What to work on: From the records below, copy out each line that has the word "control".

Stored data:
:::::
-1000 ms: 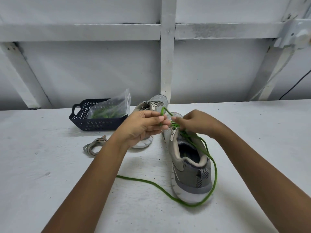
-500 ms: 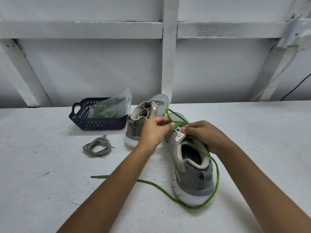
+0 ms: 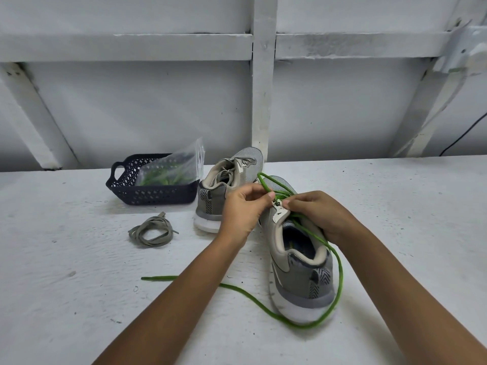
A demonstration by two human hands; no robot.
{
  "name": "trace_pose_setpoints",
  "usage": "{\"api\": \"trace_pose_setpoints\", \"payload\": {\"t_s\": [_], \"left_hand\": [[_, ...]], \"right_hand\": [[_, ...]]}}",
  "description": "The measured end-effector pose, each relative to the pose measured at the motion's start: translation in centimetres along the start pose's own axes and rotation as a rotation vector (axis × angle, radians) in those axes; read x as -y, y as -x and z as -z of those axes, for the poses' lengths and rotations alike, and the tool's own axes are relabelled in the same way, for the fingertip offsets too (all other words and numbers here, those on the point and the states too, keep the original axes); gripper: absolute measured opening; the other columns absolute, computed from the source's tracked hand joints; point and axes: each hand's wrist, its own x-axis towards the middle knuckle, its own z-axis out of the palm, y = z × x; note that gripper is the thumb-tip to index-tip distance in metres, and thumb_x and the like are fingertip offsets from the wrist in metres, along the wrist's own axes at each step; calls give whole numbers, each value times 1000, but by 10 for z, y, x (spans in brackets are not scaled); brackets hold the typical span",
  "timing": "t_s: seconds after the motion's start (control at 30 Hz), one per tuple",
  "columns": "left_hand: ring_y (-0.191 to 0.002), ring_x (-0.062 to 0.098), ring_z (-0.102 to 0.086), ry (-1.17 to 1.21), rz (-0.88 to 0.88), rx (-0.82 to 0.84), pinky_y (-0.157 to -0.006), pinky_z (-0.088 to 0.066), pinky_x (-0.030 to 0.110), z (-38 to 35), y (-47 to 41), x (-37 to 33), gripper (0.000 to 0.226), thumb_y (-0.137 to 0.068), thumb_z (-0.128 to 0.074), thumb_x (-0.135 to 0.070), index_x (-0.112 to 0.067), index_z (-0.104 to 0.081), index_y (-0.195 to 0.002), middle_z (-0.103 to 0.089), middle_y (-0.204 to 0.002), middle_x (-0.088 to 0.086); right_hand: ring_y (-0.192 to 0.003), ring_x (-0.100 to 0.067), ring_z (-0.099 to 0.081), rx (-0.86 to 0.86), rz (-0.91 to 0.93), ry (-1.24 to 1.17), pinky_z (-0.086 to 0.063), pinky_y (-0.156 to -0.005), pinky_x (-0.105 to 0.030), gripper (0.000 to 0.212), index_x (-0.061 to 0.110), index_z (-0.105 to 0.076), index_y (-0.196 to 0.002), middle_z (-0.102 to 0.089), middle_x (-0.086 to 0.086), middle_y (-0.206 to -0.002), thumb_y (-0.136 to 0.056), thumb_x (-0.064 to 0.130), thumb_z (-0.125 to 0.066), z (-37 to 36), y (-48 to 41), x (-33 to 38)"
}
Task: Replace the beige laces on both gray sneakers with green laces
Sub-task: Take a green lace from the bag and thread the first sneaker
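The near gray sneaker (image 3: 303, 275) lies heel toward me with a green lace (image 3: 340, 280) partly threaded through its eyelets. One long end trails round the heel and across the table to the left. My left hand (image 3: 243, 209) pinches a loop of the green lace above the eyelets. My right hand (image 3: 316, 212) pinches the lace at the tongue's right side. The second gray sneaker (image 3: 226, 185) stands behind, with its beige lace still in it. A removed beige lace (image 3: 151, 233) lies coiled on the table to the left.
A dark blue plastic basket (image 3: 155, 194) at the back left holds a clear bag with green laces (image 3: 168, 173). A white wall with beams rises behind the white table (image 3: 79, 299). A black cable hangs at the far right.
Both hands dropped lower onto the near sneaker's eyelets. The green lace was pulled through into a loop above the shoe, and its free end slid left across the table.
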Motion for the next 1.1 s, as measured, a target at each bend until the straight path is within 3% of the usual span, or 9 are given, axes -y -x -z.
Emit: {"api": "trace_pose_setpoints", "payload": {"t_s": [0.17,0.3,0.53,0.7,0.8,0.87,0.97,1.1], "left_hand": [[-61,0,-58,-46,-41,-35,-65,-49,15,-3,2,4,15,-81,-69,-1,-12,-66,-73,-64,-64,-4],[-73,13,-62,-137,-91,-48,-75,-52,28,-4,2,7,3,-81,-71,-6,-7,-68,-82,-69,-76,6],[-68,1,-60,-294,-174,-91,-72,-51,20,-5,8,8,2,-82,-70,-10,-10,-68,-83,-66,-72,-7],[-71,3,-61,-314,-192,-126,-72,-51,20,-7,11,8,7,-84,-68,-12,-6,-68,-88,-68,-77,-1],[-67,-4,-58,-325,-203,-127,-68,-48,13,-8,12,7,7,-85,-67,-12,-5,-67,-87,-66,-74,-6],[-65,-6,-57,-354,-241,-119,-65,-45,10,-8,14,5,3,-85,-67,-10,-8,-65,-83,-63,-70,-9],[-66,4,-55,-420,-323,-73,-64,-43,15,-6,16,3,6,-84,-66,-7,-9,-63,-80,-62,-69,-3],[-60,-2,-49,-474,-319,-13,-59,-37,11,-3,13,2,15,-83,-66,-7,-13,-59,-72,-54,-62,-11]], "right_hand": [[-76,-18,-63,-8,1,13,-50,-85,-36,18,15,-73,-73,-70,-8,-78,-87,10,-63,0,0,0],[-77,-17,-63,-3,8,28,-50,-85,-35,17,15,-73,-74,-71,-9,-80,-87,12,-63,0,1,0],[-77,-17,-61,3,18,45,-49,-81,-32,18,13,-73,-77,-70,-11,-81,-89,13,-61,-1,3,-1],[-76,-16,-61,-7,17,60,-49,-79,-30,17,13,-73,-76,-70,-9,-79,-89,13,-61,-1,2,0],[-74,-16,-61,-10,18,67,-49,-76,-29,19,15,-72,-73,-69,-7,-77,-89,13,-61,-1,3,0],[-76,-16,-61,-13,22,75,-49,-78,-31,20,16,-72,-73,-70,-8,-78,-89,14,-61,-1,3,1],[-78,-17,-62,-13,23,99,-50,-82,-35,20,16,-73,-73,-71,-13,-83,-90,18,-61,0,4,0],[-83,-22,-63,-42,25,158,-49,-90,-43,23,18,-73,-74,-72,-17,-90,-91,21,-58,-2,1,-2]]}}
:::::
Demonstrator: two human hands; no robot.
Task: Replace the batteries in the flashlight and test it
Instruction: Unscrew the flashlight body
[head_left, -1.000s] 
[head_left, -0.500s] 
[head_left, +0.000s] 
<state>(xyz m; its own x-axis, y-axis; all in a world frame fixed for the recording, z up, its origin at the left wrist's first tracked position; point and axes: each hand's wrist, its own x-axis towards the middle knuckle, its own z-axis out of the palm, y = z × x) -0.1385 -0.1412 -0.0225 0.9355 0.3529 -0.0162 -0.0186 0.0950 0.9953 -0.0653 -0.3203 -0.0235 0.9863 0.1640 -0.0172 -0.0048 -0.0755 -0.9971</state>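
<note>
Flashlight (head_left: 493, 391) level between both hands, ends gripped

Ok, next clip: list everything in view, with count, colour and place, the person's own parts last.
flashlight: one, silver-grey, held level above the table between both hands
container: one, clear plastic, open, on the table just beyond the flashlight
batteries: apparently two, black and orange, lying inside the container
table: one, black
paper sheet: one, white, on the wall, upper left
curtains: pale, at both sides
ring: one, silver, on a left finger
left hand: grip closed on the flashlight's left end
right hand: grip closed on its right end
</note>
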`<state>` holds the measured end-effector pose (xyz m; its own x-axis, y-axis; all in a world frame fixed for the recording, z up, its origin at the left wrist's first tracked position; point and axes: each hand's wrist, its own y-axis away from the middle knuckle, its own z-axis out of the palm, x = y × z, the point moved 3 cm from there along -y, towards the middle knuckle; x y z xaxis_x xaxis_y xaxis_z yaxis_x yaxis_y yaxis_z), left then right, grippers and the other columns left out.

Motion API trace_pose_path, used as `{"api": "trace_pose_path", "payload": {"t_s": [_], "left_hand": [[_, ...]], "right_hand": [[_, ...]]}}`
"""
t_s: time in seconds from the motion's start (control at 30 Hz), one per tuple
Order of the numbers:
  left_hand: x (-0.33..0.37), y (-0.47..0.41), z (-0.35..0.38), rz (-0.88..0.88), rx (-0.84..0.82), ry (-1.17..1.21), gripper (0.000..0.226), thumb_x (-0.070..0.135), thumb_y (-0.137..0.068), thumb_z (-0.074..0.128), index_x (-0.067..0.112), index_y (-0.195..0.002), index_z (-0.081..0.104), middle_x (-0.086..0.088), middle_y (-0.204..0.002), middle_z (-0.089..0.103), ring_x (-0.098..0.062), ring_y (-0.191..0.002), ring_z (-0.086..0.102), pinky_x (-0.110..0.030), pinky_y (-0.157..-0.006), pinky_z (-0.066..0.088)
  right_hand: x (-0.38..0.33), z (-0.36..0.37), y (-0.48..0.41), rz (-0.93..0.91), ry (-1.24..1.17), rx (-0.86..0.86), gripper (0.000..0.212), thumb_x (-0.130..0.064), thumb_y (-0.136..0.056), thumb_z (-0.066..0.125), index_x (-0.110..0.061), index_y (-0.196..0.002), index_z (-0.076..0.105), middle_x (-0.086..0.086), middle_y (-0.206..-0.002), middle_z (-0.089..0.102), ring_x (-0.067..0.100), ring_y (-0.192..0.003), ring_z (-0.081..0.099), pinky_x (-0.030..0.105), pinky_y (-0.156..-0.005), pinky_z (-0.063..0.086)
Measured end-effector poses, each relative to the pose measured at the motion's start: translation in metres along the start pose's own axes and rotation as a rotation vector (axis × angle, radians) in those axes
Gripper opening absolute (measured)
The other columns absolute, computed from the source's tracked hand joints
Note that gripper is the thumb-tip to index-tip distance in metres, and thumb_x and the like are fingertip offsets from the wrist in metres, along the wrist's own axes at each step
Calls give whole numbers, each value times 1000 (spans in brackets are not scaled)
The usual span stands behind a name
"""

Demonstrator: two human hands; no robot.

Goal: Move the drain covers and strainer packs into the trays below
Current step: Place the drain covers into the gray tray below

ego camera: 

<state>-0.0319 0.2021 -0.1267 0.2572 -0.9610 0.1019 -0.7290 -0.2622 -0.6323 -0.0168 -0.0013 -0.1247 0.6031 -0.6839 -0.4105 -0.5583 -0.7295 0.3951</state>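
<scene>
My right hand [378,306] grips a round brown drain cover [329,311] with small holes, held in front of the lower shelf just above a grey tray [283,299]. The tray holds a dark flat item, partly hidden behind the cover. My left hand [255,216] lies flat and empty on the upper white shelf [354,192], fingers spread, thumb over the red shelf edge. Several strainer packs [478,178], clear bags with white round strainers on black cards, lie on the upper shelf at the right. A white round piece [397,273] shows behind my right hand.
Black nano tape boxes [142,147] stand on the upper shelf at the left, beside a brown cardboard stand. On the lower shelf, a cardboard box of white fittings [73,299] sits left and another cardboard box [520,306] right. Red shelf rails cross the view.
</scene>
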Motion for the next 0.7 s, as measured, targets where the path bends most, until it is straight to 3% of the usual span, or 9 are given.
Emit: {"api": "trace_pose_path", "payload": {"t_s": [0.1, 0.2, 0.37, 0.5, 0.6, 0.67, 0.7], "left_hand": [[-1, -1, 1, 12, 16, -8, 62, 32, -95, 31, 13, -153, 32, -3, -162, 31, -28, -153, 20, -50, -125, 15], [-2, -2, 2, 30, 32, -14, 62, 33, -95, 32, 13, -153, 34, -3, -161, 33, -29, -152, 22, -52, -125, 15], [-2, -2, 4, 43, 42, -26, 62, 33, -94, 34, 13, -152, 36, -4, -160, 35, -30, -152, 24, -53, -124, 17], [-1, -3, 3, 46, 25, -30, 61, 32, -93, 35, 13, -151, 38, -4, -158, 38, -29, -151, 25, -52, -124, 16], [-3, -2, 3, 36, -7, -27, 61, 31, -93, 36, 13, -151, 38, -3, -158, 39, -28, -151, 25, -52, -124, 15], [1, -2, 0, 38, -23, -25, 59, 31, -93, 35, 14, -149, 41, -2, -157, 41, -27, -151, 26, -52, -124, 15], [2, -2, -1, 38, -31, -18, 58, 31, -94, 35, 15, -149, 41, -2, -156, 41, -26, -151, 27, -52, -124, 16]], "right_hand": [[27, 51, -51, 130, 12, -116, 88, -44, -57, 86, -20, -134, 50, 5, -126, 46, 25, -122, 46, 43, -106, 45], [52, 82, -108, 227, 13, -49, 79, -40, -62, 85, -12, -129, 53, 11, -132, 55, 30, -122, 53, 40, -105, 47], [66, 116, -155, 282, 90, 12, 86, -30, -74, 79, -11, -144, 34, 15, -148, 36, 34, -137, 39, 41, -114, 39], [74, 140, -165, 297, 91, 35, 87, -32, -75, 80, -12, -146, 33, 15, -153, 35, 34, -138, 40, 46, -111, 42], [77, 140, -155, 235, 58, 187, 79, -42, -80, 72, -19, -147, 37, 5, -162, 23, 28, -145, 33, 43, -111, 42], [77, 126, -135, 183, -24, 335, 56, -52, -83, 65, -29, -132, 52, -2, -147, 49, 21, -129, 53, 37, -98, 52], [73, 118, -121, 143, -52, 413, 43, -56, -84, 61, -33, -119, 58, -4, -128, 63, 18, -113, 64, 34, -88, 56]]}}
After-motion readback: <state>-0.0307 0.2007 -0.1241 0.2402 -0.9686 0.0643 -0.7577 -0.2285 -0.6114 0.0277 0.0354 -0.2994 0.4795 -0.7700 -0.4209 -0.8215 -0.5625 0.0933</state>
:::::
Task solution:
  "timing": "t_s: seconds after the motion's start (control at 30 Hz), one per tuple",
t_s: time in seconds from the motion's start (control at 30 Hz), one per tuple

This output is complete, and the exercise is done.